[ad_1]
Examining the Impact of Fighting Styles on MMA Matchups with Machine Learning & Statistical Analysis
I’m a huge fan of combat sports. Growing up in south London, I frequented boxing gyms as a young teen and continued to box for fitness as an adult. What makes combat sports really exciting to me is the high degree of unpredictability — you really get the sense that anything can happen in a fight. Saying that, millions of armchair fans and professional analysts will usually give you their two cents on who will win a fight, why, and even how. One of the most cliché sayings in combat sports is “styles make fights”. Styles refers to the type of technique a fighter might use, whether that is karate, kickboxing, wresting, a mixture, etc.
This got me curious, I wanted to explore if data could reveal any truth to the old cliché. The remainder of this blog post will be a deep dive into how I used data about fighter performances in the UFC (Ultimate Fighting Championship) to understand the interactions of fighting styles within different weight categories. I really enjoyed putting this analysis together, I hope you enjoy reading it.
The fight data is taken from two Kaggle sources.

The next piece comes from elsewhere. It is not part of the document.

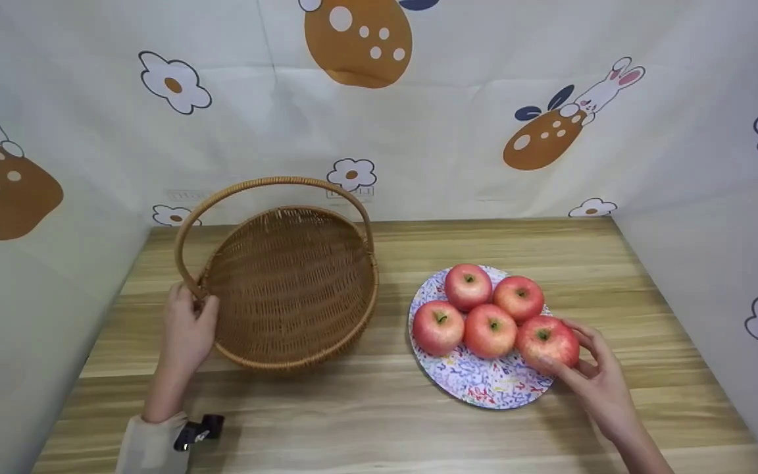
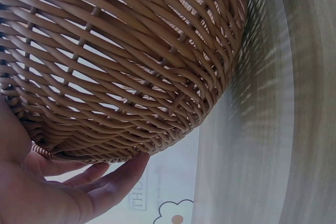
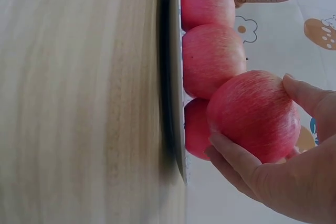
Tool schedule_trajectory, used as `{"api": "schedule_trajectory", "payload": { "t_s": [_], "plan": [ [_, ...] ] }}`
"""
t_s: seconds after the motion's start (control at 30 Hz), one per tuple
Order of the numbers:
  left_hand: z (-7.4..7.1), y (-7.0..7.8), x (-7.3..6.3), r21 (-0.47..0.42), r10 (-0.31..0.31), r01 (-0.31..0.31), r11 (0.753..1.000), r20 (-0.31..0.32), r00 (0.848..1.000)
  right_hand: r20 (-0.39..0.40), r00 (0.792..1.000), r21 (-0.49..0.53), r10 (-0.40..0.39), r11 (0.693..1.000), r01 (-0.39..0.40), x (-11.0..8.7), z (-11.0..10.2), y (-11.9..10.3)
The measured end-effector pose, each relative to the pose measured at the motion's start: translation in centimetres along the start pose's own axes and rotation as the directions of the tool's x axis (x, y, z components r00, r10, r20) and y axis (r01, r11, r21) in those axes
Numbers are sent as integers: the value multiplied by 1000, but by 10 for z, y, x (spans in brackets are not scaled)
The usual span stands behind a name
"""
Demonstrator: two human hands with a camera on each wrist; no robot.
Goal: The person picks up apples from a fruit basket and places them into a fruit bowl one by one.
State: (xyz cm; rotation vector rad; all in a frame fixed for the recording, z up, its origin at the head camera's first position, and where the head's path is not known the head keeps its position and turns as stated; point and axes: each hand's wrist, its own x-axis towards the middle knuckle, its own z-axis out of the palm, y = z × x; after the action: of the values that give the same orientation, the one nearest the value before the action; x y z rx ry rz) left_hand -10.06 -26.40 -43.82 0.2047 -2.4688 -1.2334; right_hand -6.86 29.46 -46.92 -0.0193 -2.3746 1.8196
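Observation:
A brown wicker basket (image 1: 290, 289) with a tall arched handle stands on the left of the table, its bowl bare inside. My left hand (image 1: 191, 322) grips its left rim at the foot of the handle. In the left wrist view the fingers (image 2: 123, 179) lie against the woven wall. On the right, a patterned plate (image 1: 478, 385) bears several red apples (image 1: 491, 331). My right hand (image 1: 599, 382) holds the rightmost apple (image 3: 254, 116) between thumb and fingers, at the plate's right edge. In the right wrist view this apple sits apart from the plate's surface, in front of the others.
The wooden table (image 1: 353, 428) is bounded by a pale printed cloth (image 1: 431, 145) at the back and both sides. A dark strap device (image 1: 198, 431) is worn on the left wrist. A gap of bare wood separates basket and plate.

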Motion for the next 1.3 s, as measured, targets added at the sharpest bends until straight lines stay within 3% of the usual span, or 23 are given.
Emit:
{"api": "schedule_trajectory", "payload": {
  "t_s": [0.63, 1.3],
  "plan": [
    [-1, 0, 0, 1, -34, 34, 999, 18, 999, -9, 998, -39, 69, 997, -69, -3, -3, 8],
    [-1, 1, 0, -11, -37, 37, 999, 28, 999, -10, 1000, -120, 11, 993, -12, -5, -8, 15]
  ]
}}
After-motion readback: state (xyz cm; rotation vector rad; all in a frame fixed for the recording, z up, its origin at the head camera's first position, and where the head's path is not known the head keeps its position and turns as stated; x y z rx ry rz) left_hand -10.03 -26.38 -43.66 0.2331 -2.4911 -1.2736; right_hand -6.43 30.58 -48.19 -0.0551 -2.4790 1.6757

Data Source 1: Fight Outcomes
Data Source 2: Fight Statistics
For the purposes of this analysis, I isolated specific metrics from the data that indicate a fighter’s fighting style and the outcome of the fight. Capturing a fighter’s fighting style is a particularly challenging endeavor, and I’m not sure there is a consensus on how to do this. I chose to include both fighter and opponent-led interactions keeping the dimensions at the fight level. Recognizing that fighting is such a complex interaction between two people, I felt that it was right to preserve as much of this complexity as possible to truly understand the essence of a fighter’s style. There are alternatives to my chosen approach, I’ll outline some of these briefly.

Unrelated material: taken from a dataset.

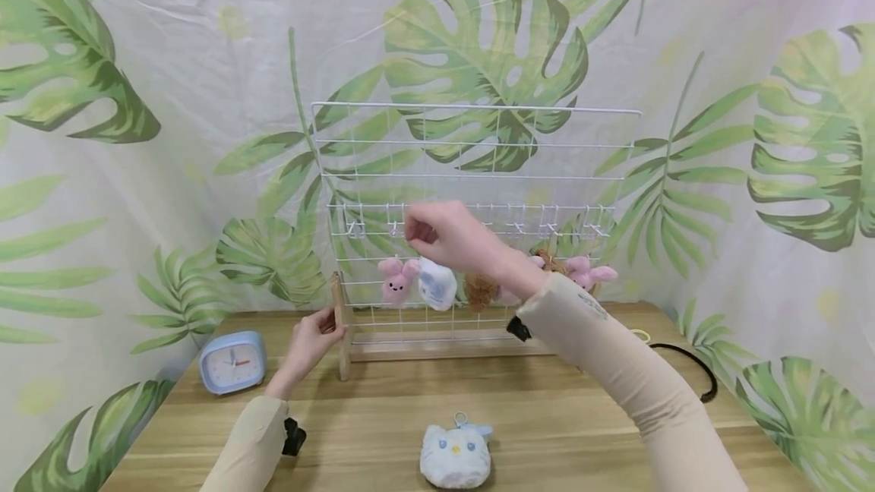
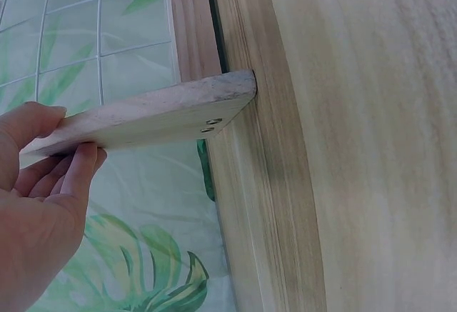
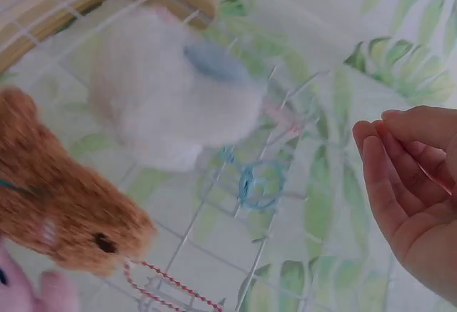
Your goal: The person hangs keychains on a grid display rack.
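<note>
A white wire grid rack (image 1: pixel 478 107) stands on the table with several hooks and hanging plush charms. My left hand (image 1: pixel 314 332) grips the wooden side support (image 2: pixel 164 116) at its left end, thumb on one face and fingers on the other. In front of the hooks is my right hand (image 1: pixel 451 238), fingers curled and fingertips close to the thumb, with nothing visible between them. Beside it a white and blue plush charm (image 3: pixel 164 91) hangs by a blue ring (image 3: pixel 260 183), apart from the fingers. A pink plush charm (image 1: pixel 395 283) and a brown plush charm (image 3: pixel 71 190) hang nearby.
A fluffy pale-blue cat-face plush (image 1: pixel 456 458) lies at the table's front. To the left stands a blue clock (image 1: pixel 233 363). On the right are a black cord (image 1: pixel 693 361) and a yellow ring (image 1: pixel 640 335). A leaf-print curtain (image 1: pixel 260 36) hangs behind.
</note>
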Demonstrator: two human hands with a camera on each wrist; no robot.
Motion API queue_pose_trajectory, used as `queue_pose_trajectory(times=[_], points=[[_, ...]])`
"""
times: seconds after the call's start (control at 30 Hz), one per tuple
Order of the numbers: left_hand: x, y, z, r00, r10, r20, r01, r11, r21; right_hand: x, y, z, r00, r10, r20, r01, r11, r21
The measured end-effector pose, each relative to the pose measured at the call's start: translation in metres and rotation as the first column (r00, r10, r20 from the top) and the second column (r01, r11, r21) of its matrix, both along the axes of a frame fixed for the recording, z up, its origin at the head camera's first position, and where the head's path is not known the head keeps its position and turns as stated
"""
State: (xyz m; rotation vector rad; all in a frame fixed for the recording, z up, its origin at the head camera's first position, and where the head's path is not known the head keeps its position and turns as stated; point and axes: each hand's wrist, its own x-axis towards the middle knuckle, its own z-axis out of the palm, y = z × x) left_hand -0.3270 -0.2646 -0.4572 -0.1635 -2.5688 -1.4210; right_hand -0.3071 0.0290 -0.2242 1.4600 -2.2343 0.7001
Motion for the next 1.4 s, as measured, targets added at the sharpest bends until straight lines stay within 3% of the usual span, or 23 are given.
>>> queue_pose_trajectory(times=[0.13,0.33,0.47,0.63,0.77,0.87,1.0,1.2,1.4], points=[[0.001,-0.001,0.0,1.0,0.008,0.004,-0.008,1.0,-0.007,0.023,0.014,-0.026,0.997,0.074,-0.015,-0.074,0.997,-0.004],[0.002,-0.002,0.002,1.0,0.009,0.017,-0.008,1.0,-0.014,0.037,0.034,-0.094,0.991,0.11,0.072,-0.116,0.989,0.088],[0.002,-0.003,0.002,1.0,0.002,0.012,-0.002,1.0,-0.017,0.033,0.047,-0.145,0.979,0.046,0.198,-0.079,0.983,0.164],[0.002,-0.004,0.002,1.0,0.001,0.0,-0.001,1.0,-0.012,0.02,0.06,-0.199,0.92,-0.074,0.385,-0.03,0.966,0.257],[0.002,-0.003,0.001,1.0,0.003,0.004,-0.003,1.0,-0.013,0.011,0.065,-0.231,0.883,-0.15,0.445,0.004,0.95,0.313],[0.002,-0.003,0.001,1.0,0.002,0.007,-0.001,1.0,-0.015,0.006,0.066,-0.245,0.878,-0.17,0.449,0.013,0.943,0.331],[0.001,-0.002,0.0,1.0,-0.004,0.002,0.004,1.0,-0.015,0.004,0.063,-0.254,0.872,-0.196,0.449,0.032,0.937,0.348],[0.0,0.0,0.001,1.0,-0.011,-0.005,0.011,1.0,-0.016,0.003,0.06,-0.258,0.856,-0.259,0.448,0.067,0.914,0.401],[0.001,0.0,0.001,1.0,-0.012,0.007,0.012,1.0,-0.014,0.004,0.056,-0.255,0.867,-0.26,0.426,0.059,0.901,0.431]])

- Capture what the fighter controls: My initial thought was to only use fight-style dimensions that a fighter is in control of. On the surface, this seems as simple as capturing fighter-led actions (i.e. strikes attempted, takedowns etc.). You often hear analysts break down a fighter’s performance in this way with statements like, “Fighter x is a volume puncher”. The issue with this approach is that a fight by nature is never a solo endeavor, it takes two to tango as the old saying goes. Leaving out opponent-led dimensions will exclude critical information about a fighter’s defense, how well they were able to impose their style etc.

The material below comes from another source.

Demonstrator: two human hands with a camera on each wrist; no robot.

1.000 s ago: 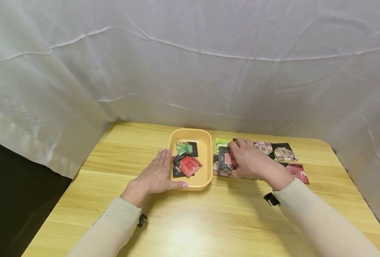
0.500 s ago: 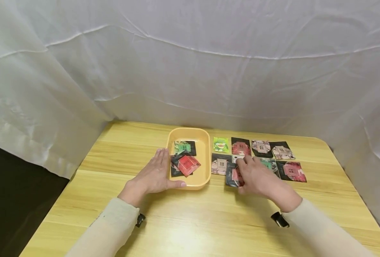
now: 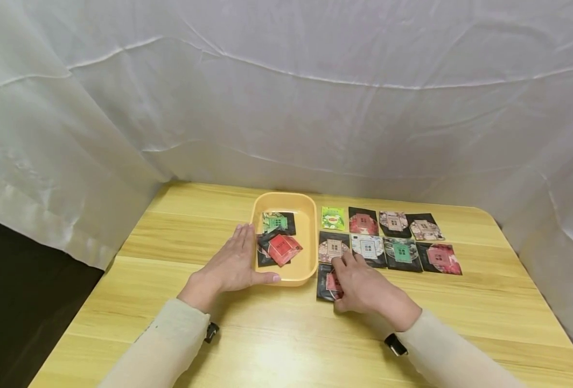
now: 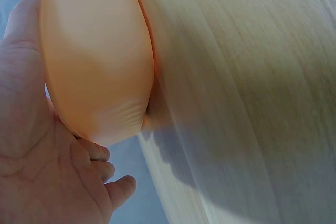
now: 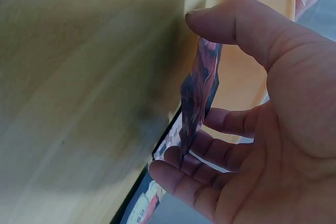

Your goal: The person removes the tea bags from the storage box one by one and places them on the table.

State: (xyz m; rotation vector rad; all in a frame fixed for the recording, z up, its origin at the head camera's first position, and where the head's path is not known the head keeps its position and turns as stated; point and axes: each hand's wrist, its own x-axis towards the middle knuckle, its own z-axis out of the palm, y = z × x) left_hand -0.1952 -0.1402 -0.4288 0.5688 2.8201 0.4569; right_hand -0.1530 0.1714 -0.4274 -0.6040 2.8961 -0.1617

- The average of a fighter’s fights: Another approach would be to average the chosen fight style dimensions across all fight’s for any given fighter. This approach has the inherent assumption that a fighter’s style doesn’t change much from fight to fight. This may actually be the case for some fighters. However, many will adapt their style depending on their opponent. Keeping the fight style dimensions at the fight level rather than aggregating at the fighter level will allow for a change of styles and may even give information about the consistency of a fighter. For example, a fighter who tends to be in the same cluster regardless of their opponent is displaying some consistency in fight style.
Fighting Style Dimensions — Data Source 2
Each fighting style dimension has a fighter constituent and an opponent constituent. The opponent part is just the fighting style dimension as applied against the fighter the data refers to. For example, “avg_kd_opp” is just how many times the opponent knocked down the fighter the data applies to (for the fighter, the metric would be “avg_kd”). For brevity, I have not included the opponent dimensions in the data dictionary but just referenced that they exist.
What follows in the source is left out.